BUDDHIST PARABLES – EUGENE WATSON BURLINGAME

Buddhist Parables

Translated from the original Pāli by Eugene Watson Burlingame

Preface
[xix] This volume contains upwards of two hundred similes,
allegories, parables, fables, and other illustrative stories and
anecdotes, found in the Pāli Buddhist texts, and said to have been employed, either by the Buddha himself or by his followers, for the purpose of conveying religious and ethical lessons and the lessons of common sense. Much of the material has never before been translated into English.

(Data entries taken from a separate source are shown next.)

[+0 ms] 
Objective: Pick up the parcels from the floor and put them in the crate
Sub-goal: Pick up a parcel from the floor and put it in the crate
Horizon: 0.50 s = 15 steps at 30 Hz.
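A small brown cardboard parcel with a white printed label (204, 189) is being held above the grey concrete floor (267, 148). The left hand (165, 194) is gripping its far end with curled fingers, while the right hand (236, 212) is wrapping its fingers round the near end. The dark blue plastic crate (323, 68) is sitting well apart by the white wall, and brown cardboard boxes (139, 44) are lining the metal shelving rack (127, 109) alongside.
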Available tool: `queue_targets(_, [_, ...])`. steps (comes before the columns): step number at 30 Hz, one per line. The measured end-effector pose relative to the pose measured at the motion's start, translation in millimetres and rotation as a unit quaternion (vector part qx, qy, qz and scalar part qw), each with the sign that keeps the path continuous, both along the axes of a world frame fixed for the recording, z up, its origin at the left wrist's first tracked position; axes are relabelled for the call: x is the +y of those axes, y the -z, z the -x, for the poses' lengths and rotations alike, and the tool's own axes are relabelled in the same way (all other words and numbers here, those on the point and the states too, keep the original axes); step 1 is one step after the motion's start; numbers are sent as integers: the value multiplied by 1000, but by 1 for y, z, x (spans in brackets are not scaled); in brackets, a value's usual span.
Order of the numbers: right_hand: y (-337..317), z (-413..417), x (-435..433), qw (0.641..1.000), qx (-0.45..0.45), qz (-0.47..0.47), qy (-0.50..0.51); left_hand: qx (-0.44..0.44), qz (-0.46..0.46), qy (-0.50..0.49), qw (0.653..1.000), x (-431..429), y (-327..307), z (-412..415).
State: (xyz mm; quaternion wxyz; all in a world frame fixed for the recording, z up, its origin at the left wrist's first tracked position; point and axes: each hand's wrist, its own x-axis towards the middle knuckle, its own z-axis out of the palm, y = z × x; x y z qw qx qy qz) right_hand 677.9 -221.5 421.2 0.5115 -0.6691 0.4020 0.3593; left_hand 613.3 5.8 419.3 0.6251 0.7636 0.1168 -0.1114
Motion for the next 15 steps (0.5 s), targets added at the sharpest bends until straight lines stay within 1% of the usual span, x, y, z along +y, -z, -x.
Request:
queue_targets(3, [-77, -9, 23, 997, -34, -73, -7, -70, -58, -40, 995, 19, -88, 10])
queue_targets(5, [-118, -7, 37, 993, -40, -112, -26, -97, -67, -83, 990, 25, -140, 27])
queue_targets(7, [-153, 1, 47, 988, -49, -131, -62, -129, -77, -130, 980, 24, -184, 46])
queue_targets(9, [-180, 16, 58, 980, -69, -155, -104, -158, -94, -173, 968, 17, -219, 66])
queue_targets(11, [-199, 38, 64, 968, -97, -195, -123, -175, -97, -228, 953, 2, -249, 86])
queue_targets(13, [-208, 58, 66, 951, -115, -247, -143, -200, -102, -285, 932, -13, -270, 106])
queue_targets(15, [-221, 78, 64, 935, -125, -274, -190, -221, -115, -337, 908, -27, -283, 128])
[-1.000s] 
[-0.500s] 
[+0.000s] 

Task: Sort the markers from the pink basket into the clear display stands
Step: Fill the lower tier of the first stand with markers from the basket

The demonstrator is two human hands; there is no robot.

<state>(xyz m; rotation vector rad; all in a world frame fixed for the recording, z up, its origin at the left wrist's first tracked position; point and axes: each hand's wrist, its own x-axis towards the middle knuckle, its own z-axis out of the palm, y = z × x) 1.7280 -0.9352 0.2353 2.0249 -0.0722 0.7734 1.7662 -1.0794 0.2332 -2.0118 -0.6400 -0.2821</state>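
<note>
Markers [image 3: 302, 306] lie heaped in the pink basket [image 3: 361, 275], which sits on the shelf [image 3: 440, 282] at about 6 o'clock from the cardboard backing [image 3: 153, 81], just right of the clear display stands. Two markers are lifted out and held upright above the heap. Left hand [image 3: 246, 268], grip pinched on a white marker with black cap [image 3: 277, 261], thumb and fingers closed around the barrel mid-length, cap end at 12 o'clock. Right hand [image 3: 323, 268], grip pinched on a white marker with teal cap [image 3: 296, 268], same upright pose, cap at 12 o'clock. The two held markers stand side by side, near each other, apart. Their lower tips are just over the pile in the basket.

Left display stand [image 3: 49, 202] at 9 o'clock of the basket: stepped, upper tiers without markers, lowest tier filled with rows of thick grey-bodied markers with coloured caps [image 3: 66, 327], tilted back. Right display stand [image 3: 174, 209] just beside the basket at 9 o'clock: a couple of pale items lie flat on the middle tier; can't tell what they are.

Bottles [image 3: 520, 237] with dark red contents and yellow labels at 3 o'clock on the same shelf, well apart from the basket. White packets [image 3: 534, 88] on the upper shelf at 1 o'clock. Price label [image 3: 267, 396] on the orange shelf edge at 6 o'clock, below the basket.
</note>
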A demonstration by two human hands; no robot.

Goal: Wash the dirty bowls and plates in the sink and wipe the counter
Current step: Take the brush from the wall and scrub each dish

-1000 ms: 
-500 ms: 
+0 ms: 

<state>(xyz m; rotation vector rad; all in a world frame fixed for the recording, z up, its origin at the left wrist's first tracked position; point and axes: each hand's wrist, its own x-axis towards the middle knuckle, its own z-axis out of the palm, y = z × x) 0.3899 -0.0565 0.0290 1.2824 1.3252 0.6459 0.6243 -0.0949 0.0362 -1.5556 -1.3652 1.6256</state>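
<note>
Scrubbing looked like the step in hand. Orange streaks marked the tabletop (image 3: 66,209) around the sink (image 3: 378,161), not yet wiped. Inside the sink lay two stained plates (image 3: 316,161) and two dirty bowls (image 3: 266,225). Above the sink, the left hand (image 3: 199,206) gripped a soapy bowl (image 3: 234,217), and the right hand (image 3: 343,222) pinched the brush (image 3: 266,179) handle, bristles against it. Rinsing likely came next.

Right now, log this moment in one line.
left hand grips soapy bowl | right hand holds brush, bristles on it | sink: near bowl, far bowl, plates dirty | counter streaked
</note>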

Chapters I-III contain parables drawn, with a single exception, from the Book of the Buddha’s Previous Existences, or Jātaka Book. This remarkable work relates in mixed prose and verse the experiences of the Future Buddha, either as an animal or as a human being, in each of 550 states of existence previous to his rebirth as Gotama. The textus receptus of this work represents a recension made in Ceylon early in the fifth century A. D., but much of the material is demonstrably many centuries older. For example, the stanzas rank as Canonical Scripture, and many of the stories (including Parables 4 and 14 and 27) are illustrated by Bharahat sculptures of the middle of the third century B. C. Parable 6 is taken from the Book of Discipline or Vinaya, and was very possibly related by the Buddha himself.